O presidente diz que não permitirá que isso aconteça, e há relatos de que o Pentágono já teria preparado várias opções militares para impedir o desenvolvimento do programa nuclear da Coreia do Norte. Apesar de alguns contarem com a esperança de que a precipitação nuclear de um ataque com precisão cirúrgica seria limitada, uma investida dos EUA poderia provocar uma retaliação que seria o estopim de uma segunda Guerra da Coreia ou o colapso do regime de Kim. Qualquer uma dessas duas possibilidades poderia levar a uma guerra entre os EUA e a China.

Os estrategistas militares dos EUA começaram já a examinar os cenários hipotéticos para a Coreia do Norte que teriam início com um colapso do regime. Conforme o país se perde no caos, as forças do EUA tentariam destruir os sistemas de armas capazes de lançar bombas atômicas contra a Coreia do Sul, o Japão ou Guam. O Comando de Operações Especiais Conjuntas dos EUA vem cumprindo há tempos uma missão a longo prazo para tomar “bombas à solta” e tem treinamento para entrar na Coreia do Norte e tomar controle de suas instalações nucleares antes que comandantes inescrupulosos possam vendê-las a traficantes internacionais.
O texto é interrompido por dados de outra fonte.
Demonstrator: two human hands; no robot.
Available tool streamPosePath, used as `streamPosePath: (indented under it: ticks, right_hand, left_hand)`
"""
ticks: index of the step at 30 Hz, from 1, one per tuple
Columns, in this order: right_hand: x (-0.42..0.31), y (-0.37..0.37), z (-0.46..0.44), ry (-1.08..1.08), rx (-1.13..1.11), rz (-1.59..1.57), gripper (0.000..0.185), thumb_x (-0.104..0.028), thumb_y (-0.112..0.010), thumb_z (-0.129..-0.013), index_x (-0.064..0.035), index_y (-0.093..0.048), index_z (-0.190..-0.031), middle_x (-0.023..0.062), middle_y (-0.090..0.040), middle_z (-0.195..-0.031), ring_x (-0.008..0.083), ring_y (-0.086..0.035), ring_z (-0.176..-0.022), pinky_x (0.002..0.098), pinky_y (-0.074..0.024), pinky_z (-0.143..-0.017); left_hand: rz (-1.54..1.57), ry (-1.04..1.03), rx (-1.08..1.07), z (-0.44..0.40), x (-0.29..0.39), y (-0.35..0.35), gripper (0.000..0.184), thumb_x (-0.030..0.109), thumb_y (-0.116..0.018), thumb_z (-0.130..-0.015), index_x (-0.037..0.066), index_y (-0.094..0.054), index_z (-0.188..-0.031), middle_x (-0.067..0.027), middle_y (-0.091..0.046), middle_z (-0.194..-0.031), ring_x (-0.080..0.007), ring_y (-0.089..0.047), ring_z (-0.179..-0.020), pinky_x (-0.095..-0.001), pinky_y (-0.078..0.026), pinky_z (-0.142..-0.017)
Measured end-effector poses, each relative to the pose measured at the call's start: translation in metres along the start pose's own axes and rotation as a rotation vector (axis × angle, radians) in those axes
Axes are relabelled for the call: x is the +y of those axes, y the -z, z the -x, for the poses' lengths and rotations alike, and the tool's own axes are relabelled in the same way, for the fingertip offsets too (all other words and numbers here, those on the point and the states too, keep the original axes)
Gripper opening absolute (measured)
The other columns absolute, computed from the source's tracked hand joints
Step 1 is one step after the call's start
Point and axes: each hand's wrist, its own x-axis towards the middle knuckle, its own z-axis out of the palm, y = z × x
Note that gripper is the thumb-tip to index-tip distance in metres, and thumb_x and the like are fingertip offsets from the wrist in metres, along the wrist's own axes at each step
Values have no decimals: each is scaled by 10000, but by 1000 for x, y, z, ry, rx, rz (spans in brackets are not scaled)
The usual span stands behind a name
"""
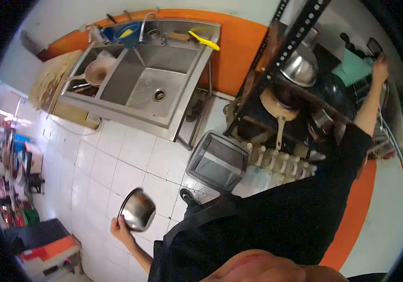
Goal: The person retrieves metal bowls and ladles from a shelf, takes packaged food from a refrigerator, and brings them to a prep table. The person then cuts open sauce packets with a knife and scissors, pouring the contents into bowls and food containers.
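My left hand [122,231] grips the rim of a shiny metal bowl [140,212], which is tilted on its side above the tiled floor. At the upper right, my right arm reaches out to the shelving. My right hand [379,69] has its fingers closed at the edge of a teal plastic container [353,68]; the exact grip is partly hidden. A black-framed utensil [374,46] is just beyond those fingers. Close by on the shelf are a larger metal bowl [301,68] and a dark rounded pot [335,89].
A steel sink [164,84] stands at the back, with a pan [99,71] in its left basin and a yellow brush [204,41] on its edge. A grey bin [218,162] stands by my foot. Several jugs [281,162] line the rack's base, below a hanging pan [276,105].
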Motion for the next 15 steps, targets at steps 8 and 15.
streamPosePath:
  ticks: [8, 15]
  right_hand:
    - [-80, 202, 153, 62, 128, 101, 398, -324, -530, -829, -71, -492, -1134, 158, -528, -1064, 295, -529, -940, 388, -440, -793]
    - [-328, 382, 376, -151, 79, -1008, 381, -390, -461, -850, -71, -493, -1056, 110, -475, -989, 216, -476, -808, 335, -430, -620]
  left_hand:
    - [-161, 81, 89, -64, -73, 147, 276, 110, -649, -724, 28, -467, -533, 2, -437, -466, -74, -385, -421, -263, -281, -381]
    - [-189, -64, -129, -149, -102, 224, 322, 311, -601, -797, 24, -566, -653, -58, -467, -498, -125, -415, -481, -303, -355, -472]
Mas, dado o fato de que essas instalações devem estar localizadas próximas às fronteiras chinesas, é provável que as forças especiais chinesas chegariam lá antes das dos EUA. Como avisa o general Raymond Thomas, ex-chefe do Comando de Operações Especiais Conjuntas, tentar chegar às armas nucleares da Coreia do Norte resultaria num “encontro de faixa vertical” entre as forças da China e dos EUA/Coreia do Sul. Os dois exércitos não saberiam um da presença do outro. Por isso poderiam acabar entrando em confronto por acidente, que poderia ser confundido com um ataque surpresa intencional, digno de retaliação.

Uma outra possibilidade é que, após o colapso do regime, haveria um imenso fluxo de refugiados seguindo para a China. Temendo pela sua estabilidade, a China poderia enviar tropas à Coreia do Norte para estabelecer um Estado-tampão entre ela e a Coreia do Sul. Sob a pressão de sua própria população para libertar uma população que vive sob o regime mais brutal na Terra, é possível que o governo sul-coreano enviasse tropas para o norte. Porque as tropas dos EUA, bem como também sua frota aérea, estacionadas na Coreia do Sul, estão integradas com as próprias tropas sul-coreanas nos planos militares operacionais, as tropas dos EUA e da China entrariam em engajamento direto, como aconteceu em 1950.

Esfera de influência

É possível lidar com o desgaste estrutural entre potências em ascensão e potências dominantes sem que haja guerra? Sim. Xi e o presidente Barack Obama chegaram até mesmo a discutir a Armadilha de Tucídides em sua cúpula em 2015, mas não conseguiram chegar a um acordo sobre como evitá-la. Xi propôs “uma nova forma de relações entre grandes potências”, mas, com isso, ele se referia a um conceito para expandir os principais interesses da China, o que incluía uma esfera asiática de influência, que os EUA não poderiam aceitar.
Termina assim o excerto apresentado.